価格帯も、数百円で買える紙製のカードから、数千円するボードゲーム型までさまざまだ。値段が高い道具のほうが盛り上がるとは限らないので、まずは4条件をクリアする範囲で、予算に合うものを探すのが現実的な進め方になる。
買う前に:グッズなしで試せる選択肢
グッズを選ぶ4条件を並べてみると、結局「カードや紙、スマホで完結する軽いもの」が多くのシーンに対応しやすいことが分かる。逆に言えば、まだ何も買わなくても、同じ形式を無料で試せるということでもある。
当サイトの[トークテーマルーレット](/)は、カードの代わりにスマホ1台でお題を引ける仕組みだ。飲み会・合コン向けの話題を選べば、その場の空気に合ったお題がランダムに出てくる。実際に回してみて「このテンポなら合いそう」と感じてから、紙のカードや専用グッズを買うか判断しても遅くない。

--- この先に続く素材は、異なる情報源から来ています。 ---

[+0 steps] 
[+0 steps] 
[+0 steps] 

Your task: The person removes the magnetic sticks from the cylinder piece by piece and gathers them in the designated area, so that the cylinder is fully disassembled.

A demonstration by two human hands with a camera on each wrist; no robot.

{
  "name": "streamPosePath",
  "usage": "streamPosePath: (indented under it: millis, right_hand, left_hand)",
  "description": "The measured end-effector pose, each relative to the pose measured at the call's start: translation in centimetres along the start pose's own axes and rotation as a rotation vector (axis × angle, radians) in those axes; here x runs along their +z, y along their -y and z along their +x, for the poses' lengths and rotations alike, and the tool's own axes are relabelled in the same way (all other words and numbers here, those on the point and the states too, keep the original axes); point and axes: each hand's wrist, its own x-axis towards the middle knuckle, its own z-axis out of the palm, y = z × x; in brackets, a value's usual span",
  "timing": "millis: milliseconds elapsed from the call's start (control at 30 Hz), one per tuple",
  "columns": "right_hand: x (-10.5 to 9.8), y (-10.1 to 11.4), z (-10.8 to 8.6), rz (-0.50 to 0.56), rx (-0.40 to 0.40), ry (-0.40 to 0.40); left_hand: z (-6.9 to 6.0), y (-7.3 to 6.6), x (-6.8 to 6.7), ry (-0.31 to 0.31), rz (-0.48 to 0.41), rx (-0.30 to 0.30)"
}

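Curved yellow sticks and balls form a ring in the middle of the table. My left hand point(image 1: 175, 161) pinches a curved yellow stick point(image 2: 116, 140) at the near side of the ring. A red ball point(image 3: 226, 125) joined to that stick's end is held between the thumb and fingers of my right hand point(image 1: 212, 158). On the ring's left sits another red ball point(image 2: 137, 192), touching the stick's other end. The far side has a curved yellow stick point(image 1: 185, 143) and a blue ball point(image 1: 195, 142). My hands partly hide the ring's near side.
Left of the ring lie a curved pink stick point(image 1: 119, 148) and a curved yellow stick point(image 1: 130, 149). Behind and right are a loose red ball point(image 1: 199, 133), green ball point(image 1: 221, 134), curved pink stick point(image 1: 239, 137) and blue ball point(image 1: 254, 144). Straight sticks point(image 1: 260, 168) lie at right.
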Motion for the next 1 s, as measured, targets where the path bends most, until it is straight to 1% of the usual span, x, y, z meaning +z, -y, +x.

グッズを買うかどうかで迷ったとき、あるいは今日はまだ何も準備していないというときは、飲み会で話題がないときの乗り切り方も参考になる。グッズがなくても場をつなぐ方法を先に知っておくと、道具選びの基準にも余裕が生まれる。忘年会のように余興そのものを考える場面では、忘年会の余興とゲーム15選もあわせて読むと、グッズを使う具体的な企画のイメージが掴みやすい。
グッズは「保険」くらいの位置づけでいい
飲み会グッズは、あれば場を助けてくれる便利な道具だ。ただ、道具そのものが会話を作ってくれるわけではない。盛り上がるかどうかを最終的に決めるのは、その場にいる人たちの空気であって、グッズはそのきっかけを作る保険のようなものだと考えておくと、選ぶときも気が楽になる。
次に幹事を任されたら、まず4条件で今日のメンバーと会場を思い浮かべてみてほしい。持ち込めるか、人数の変動に耐えるか、全員が同時に参加できるか、酔っていても説明できるか——この4つをクリアするカテゴリから選べば、少なくとも「買ったのに出番がなかった」という空振りは避けられるはずだ。
参考情報
- ASK(認定NPO法人アルコール薬物問題全国市民協会)公式サイト — アルコールハラスメントの定義・啓発情報
- 健康に配慮した飲酒に関するガイドライン(e-ヘルスネット・厚生労働省) — 飲酒に関する健康情報
本記事は特定商品の推奨・優劣評価を行うものではなく、幹事の実務条件から見たカテゴリ単位の選び方を整理したものです。価格帯は2026年7月時点の一般的な傾向であり、個別の商品価格を保証するものではありません。